The Xi administration has kept stressing a non-conciliatory posture toward the United States, but still wants to avoid a direct confrontation that could damage its domestic economy. Chinese diplomatic sources have said they are "now seriously studying past Japan-U.S. trade friction."
Learning from each other
The Chinese economy has long used the Japanese economy as one of its models. Now, however, an increasing number of people in Japanese financial circles are eager to learn from China.
Japanese business missions flock to a symbol of China's economic reforms -- Shenzhen, Guangdong Province -- and visit famed companies such as Tencent Holdings Ltd., developer of messaging app WeChat, the so-called Chinese version of Line. Some companies were so overwhelmed by the volume of requests for company visits that they began collecting fees for visits.
In July, a delegation from the Osaka Chamber of Commerce and Industry visited the headquarters of China's largest smartphone firm, Huawei Technologies Co., and was impressed with technologies such as their crime prevention system combining surveillance cameras with facial recognition technology.
One of delegation's members said with a sigh, "We need to change our stereotype that Japan is ahead of China in technological innovation."
China has voraciously absorbed Japan's experience and technology and made them its own. Some private companies in China in such fields as information technology have vitality that can surpass Japan's. The day may soon come when Japan adopts technology developed by China.
-- Asian Infrastructure Investment Bank (AIIB)

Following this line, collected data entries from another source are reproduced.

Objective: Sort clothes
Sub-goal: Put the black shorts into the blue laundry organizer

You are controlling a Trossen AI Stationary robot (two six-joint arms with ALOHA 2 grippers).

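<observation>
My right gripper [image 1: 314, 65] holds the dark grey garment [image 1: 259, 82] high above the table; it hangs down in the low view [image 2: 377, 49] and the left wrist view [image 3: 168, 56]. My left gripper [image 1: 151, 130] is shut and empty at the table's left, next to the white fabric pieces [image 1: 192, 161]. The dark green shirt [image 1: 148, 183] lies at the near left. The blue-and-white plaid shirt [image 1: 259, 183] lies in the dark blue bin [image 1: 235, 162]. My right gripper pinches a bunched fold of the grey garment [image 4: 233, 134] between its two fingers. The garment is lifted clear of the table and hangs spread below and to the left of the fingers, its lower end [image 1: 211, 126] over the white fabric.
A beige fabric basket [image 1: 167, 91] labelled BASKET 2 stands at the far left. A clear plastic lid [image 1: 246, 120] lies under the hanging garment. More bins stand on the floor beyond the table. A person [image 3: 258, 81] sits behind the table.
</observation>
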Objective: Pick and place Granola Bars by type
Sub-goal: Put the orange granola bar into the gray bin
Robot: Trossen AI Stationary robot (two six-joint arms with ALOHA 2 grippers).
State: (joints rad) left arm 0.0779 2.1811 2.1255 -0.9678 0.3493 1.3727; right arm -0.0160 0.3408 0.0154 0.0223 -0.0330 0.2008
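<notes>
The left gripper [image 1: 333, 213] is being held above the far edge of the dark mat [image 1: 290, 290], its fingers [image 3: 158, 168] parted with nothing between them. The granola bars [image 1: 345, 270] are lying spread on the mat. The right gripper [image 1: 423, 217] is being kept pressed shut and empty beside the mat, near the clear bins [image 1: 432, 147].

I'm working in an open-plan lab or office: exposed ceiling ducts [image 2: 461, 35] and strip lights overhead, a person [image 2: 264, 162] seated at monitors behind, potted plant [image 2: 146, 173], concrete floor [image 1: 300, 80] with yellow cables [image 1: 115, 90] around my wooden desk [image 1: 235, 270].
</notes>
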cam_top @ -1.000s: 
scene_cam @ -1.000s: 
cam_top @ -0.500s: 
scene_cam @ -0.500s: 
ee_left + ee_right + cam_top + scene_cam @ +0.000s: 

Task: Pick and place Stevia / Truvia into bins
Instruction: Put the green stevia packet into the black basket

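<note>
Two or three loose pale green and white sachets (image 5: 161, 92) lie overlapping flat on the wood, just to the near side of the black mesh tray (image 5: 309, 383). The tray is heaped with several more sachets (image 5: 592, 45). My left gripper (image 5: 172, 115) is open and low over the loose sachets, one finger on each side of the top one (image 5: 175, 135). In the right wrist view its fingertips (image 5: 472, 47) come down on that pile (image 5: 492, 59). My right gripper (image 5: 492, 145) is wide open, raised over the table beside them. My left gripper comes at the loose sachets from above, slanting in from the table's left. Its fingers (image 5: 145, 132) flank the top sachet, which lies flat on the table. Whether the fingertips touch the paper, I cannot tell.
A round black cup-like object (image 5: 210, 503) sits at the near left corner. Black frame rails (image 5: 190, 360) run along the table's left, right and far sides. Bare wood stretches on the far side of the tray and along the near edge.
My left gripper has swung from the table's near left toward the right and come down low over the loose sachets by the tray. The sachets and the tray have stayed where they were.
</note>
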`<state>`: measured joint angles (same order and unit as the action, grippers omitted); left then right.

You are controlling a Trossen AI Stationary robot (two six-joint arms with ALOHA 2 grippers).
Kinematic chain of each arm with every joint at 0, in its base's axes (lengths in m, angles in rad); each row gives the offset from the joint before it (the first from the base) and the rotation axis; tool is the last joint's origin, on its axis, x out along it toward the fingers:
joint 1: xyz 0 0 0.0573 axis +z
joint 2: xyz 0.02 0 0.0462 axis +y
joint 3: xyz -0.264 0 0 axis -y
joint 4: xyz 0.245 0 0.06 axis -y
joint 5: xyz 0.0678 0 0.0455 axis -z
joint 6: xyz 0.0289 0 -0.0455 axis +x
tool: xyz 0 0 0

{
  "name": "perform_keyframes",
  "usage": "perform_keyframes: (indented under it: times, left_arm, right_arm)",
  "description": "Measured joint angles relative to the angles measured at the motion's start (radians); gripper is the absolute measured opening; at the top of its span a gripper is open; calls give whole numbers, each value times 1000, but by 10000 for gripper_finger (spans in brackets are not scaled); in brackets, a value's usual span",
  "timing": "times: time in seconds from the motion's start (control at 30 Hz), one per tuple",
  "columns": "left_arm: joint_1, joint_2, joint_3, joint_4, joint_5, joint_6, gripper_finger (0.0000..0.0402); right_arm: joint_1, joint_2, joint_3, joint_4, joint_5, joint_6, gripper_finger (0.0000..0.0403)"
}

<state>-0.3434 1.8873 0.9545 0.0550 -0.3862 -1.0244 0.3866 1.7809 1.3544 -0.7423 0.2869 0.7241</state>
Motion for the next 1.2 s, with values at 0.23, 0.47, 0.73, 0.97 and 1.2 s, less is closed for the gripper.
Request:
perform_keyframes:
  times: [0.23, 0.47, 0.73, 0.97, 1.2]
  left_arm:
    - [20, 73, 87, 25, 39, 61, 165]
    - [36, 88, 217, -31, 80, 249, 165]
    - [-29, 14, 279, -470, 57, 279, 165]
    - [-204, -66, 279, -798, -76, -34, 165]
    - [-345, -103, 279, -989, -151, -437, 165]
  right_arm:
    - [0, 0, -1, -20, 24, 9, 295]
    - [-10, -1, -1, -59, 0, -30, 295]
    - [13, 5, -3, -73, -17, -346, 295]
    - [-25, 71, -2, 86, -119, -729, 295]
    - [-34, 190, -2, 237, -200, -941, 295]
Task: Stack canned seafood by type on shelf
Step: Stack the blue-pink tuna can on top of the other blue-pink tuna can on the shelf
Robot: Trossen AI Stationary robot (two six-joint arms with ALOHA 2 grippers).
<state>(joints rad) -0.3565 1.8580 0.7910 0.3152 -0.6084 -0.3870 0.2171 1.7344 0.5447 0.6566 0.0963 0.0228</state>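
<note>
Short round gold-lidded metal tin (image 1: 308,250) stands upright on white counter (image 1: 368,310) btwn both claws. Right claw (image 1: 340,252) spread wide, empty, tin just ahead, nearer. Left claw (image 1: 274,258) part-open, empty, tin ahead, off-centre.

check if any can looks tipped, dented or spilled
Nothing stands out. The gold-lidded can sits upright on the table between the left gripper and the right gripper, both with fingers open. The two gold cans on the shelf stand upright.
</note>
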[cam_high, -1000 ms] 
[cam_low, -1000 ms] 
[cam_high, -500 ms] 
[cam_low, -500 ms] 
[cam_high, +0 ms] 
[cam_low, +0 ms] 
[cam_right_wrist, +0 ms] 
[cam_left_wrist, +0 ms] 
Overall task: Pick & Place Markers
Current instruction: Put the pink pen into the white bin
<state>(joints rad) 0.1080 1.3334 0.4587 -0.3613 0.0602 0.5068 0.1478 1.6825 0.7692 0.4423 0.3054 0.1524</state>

An international financial institution formed upon Chinese President Xi Jinping's proposal to raise the investment fund for infrastructure in areas surrounding China. AIIB has loaned or invested over 5 billion dollars so far. It also aims to support the Belt and Road Initiative spearheaded by the Chinese government to create a huge economic zone. AIIB currently has 87 member states and regions, but among the Group of Seven advanced nations, Japan and the United States are not participating.